**WHAT IS REQUIRED**
Print the lines of the data, starting with the first, up to and including the line where "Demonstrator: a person" appears.

**SOURCE MATERIAL**
[Start of section]

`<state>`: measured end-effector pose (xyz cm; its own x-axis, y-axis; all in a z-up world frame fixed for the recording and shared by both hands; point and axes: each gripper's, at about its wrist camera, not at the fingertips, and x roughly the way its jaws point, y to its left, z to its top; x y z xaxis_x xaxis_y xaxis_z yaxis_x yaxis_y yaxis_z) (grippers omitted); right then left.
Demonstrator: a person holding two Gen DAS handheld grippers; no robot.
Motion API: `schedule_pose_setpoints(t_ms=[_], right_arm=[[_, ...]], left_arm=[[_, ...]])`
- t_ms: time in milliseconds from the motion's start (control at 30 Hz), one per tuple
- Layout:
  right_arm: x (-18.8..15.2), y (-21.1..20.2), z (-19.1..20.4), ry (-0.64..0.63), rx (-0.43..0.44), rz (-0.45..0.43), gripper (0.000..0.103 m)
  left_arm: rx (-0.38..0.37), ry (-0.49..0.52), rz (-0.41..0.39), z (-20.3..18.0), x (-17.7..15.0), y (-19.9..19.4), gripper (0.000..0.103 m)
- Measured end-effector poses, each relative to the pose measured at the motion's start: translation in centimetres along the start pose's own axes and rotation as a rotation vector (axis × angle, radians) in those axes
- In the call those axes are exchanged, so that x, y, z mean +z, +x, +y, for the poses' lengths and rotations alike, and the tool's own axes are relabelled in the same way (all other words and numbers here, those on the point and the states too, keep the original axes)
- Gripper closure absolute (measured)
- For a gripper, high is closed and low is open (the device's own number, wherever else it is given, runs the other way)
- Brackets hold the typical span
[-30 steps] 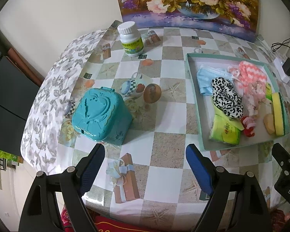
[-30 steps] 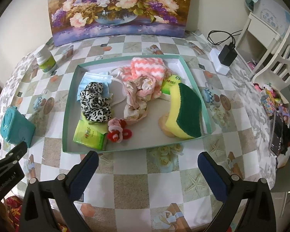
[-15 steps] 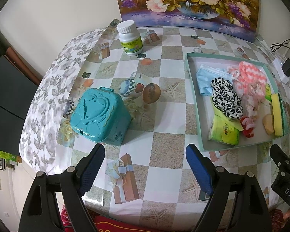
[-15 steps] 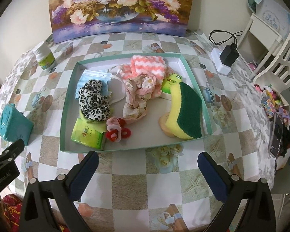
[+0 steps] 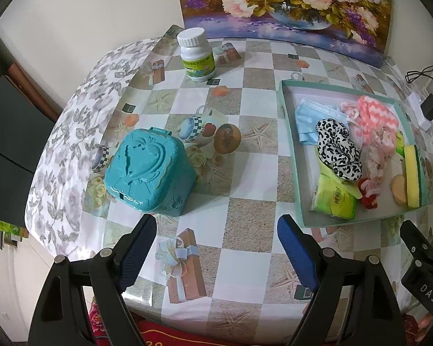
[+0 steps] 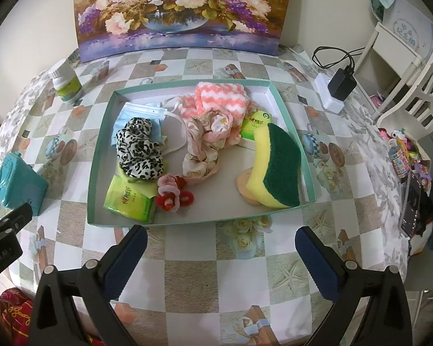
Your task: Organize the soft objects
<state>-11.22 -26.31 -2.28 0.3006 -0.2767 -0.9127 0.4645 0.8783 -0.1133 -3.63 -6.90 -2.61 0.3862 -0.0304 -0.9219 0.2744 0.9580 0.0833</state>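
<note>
A glossy checkered oilcloth covers the table [image 6: 245,282], where a shallow teal cardboard tray [image 6: 96,170] holds the soft goods: a yellow sponge [image 6: 274,170] with a coarse green scouring face, a fuzzy pink-and-white chevron cloth [image 6: 220,98], a leopard-print scrunchie [image 6: 137,150], a pleated blue face mask [image 6: 135,115], a green tissue pack [image 6: 128,199]. Left of the tray sits an embossed teal plastic box [image 5: 148,170]. My left claw [image 5: 216,230] and right claw [image 6: 220,239] hover near the table's front edge, both spread wide, gripping nothing.
</note>
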Motion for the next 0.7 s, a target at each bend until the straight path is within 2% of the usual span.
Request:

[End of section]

**OUTPUT FOR THIS EXERCISE**
`<state>`: measured end-effector pose (xyz cm; its own x-axis, y-axis; all in a z-up world frame fixed for the recording and shared by both hands; point and axes: each gripper's, at about its wrist camera, not at the fingertips, and x roughly the way its jaws point, y to its left, z to its top; x y z xaxis_x xaxis_y xaxis_z yaxis_x yaxis_y yaxis_z) (grippers omitted); right then left.
Demonstrator: a person holding two Gen DAS handheld grippers; no robot.

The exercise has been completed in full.